- Born: May 12, 1921 Cleveland, Ohio
- Died: April 21, 2014 (aged 92) Rocky River, Ohio
- Occupation: Engineer
- Known for: Designed and patented the heating element for Mr. Coffee
- Allegiance: United States
- Branch: United States Army
- Conflicts: World War II

= Edmund Abel =

American engineer (1921–2014)

Edmund Angel Abel, Jr. (May 12, 1921 – April 21, 2014) was an American engineer and inventor who designed and patented the heating element for Mr. Coffee, one of the first automatic drip coffee makers to be introduced to the American consumer market. Mr. Coffee, which was first sold in 1972, soon became the dominant coffeemaker in the United States, reaching sales of approximately $150 million by the late 1970s. Abel's invention, the heating element, brewed a milder coffee than traditional methods, largely replaced the percolator in American homes. Home Furnishings News listed Mr. Coffee as one of the most important household consumer products introduced in the previous seventy-five years in a list published in 2002. Prior to his work on the coffeemaker, he held patents in film developing and aviation. Despite his role in the invention of the Mr. Coffee machine, Abel did not drink coffee.

==Biography==
===Early life===
Abel was born in Cleveland, Ohio, on May 12, 1921, at the family home at 8111 Madison Avenue. to Edmund A. Abel, Sr., a laborer, and Rose Schoeffel Abel, a homemaker. Abel, who had two older sisters, was his parents' only son. He also had a younger sister.

===Career===
He became a student pilot and an amateur radio operator as a high school student. However, his interest in electrical and mechanical engineering began during his early teens while working for his uncle, Joe Schoeffel, who built homes for a living. Abel graduated from West High School on Franklin Avenue, Cleveland, in 1942. He was drafted into the U.S. Army shortly after his graduation at the height of World War II. Abel constructed early remote-controlled flying drones, which were used as target practice during the war. He was stationed at Fort Benning, Georgia, and later landed at Cebu, Philippines, towards the end of the war. He was honorably discharged from the Army in 1945. He returned to Ohio following the war, where he studied aeronautical engineering at the AeroWays using the G.I. Bill. Abel, who held patents in aviation and film developing, worked for Westinghouse earlier in his career.

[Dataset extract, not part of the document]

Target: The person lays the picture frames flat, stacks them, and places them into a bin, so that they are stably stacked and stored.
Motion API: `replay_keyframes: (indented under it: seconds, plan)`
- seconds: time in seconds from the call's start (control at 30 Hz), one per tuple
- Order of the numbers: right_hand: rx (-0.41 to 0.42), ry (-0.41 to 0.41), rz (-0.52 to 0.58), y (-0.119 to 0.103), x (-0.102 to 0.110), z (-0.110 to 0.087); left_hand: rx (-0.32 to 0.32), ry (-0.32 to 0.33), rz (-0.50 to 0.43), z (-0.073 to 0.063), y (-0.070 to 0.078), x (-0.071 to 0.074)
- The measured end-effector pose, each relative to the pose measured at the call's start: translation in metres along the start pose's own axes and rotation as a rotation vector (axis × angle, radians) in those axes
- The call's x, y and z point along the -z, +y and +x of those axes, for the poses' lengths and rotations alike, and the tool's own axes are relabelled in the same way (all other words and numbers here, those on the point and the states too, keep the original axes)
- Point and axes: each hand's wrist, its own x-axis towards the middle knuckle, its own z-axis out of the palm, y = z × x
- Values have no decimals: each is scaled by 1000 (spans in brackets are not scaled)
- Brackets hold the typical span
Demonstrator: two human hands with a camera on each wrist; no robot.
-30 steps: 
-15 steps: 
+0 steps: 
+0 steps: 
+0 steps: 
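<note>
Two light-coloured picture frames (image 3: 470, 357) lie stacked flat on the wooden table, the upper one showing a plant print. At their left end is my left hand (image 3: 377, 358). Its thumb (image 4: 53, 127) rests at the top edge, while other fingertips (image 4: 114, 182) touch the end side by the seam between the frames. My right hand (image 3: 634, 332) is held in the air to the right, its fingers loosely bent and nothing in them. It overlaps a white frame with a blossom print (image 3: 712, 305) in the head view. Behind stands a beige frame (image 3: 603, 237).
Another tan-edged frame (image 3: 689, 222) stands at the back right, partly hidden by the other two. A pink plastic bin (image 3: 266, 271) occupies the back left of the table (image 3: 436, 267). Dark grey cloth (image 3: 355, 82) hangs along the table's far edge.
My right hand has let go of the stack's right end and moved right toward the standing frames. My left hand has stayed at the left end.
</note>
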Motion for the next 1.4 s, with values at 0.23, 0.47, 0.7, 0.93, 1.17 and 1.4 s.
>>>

Business partners Samuel Glazer and Vincent Marotta of North American Systems Inc., which was headquartered in Cleveland, originally conceived the basic idea for a consumer, automatic drip coffeemaker for home. Glazer and Marotta soon hired Abel and another former Westinghouse engineer, Erwin Schulze, to create the machine. Abel developed a new type of coffeemaker which used water heated to a lower temperature than traditional percolators. The new brewer also produced a more mellow, lighter taste than a percolator. The new machine, which was patented by Edmund Abel, came to be called Mr. Coffee. In addition to a less bitter flavor, Abel's heating element for Mr. Coffee could also brew coffee much faster than any, similar machines available at the time. Mr. Coffee could brew one cup of coffee in just 30 seconds and ten cups in just five minutes.

Abel's heating element for the coffeemaker was unveiled at the National Housewares Show in Chicago in 1971. It went on sale in 1972 for $39.99, effectively revolutionizing the home brewing market. Beginning in 1973, sales were bolstered by TV advertising that featured New York Yankees baseball great Joe DiMaggio, who became the face of Mr. Coffee for over 20 years.

Abel received very little credit or attribution for his patented heating element for the coffeemaker. Though he held the patent for the heating element for Mr. Coffee, Abel assigned the patent to Mr. Coffee's manufacturer, North American Systems. The co-owner of North American Systems Inc., Vincent Marotta, often took full credit for the complete conception and design of Mr. Coffee in interviews, which reportedly annoyed Abel. Edmund Abel received very few royalties from his patented invention.

Abel died from old age at his home in Rocky River, Ohio, at the age of 92. He credited his long lifespan with a natural diet supplemented with grapefruit seed extract.